Getting the Base Right
First things first, the potatoes. I always tell myself I’ll buy the “right” kind for mashing, but usually, it’s just whatever’s in the bag in the pantry. So, I peeled a bunch. Seemed like enough. You never really know until it’s all mashed up, do you? Got them boiling away. I did remember to salt the water this time. Small victories.
While those were bubbling, I tackled the tuna. Just the regular canned stuff. Draining it is always a bit of a faff. I try to press the lid in, and half the time, tuna water (or oil, if you’re using that kind) goes everywhere. But, got it done. Flaked it into a bowl. Job done, mostly.
Then I thought, what else? Onion, definitely. Chopped one up pretty fine. My eyes weren’t too bad today, surprisingly. Sometimes I dice up celery too, for a bit of crunch, you know? But I was fresh out. It’s always something. You plan a meal, and then the fridge spirits have taken one crucial ingredient. Happens to the best of us, I suppose.
Putting It All Together – The Slightly Messy Part
Once the potatoes were soft, I drained them. Mashed them up with a bit of butter and a splash of milk. I don’t go for that super-smooth, restaurant-style mash. A few lumps give it character, I reckon. Plus, who has the energy for all that sieving? Not me, not today.
Now, the main event of mixing. I usually just dump the flaked tuna and the chopped onion straight into the potatoes. Some folks make a separate sauce, maybe with some cream of mushroom soup. Yeah, I’ve done that. It’s good. Today, though, I was aiming for fewer dishes. So, tuna, onion, into the potato mountain it went. Stirred it all up. Added a good handful of grated cheese right into the mix. Why not? Cheese makes everything better.
Oh, seasoning! Almost forgot. Salt, pepper. Maybe a pinch of paprika if I’m feeling fancy. Today, just salt and pepper. Kept it simple.
Then you get your baking dish. I’ve got this one, old faithful, probably seen a thousand casseroles in its lifetime. Greased it up a bit, then spooned the whole mixture in. Spread it out as evenly as I could. It’s not an art form, just get it in the dish.

The Bake and The Wait
Topped it with more cheese. Lots more cheese. Cheddar, mostly. That’s the best bit, isn’t it? The crispy, cheesy top. Sometimes I crush up some potato chips or crackers for extra crunch on top, but today, cheese felt like enough. It was already looking pretty hearty.

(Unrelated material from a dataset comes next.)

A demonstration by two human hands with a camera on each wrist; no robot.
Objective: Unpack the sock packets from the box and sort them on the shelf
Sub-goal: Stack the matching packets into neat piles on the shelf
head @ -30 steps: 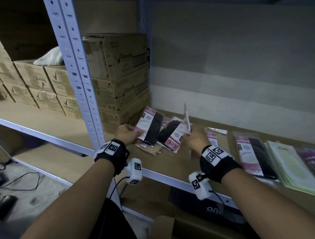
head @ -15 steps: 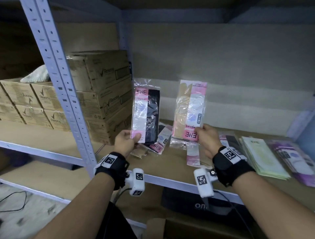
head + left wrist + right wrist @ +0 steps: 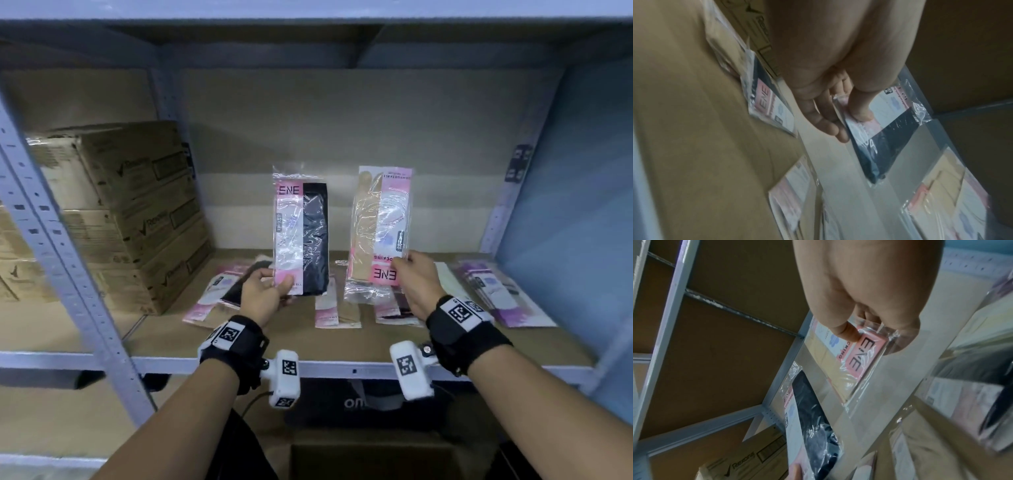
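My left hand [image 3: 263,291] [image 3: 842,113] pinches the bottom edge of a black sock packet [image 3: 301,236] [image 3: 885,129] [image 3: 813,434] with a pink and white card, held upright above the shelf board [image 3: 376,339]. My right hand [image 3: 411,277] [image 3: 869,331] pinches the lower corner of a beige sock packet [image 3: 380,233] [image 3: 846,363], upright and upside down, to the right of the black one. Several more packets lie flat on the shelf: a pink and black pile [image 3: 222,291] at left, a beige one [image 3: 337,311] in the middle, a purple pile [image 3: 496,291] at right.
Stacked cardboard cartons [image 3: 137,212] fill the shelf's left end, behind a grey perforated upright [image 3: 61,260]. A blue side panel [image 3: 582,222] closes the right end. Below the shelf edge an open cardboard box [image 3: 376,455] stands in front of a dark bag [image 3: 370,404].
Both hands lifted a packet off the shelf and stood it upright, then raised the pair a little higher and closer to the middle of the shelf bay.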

Then into the oven. I usually go for around 180°C, 350°F, something like that. Until it’s hot all the way through and the cheese is all melted and bubbly and golden brown. You just kind of know when it’s done. The smell starts filling the kitchen. That’s the signal.
Took it out, and it looked pretty decent, actually. All golden and bubbling away. The important part is letting it sit for a few minutes before you dive in. Otherwise, you’ll scald your mouth. Learned that lesson more than once, believe me. Molten potato and tuna is no joke.
And that was that. Tuna potato casserole. Not exactly gourmet cooking, but it’s filling, it’s comforting, and it used up what I had. Plus, there are usually leftovers, which is always a bonus. Cleaning up the potato pot is still the worst bit, though. That starchy mess. Oh well.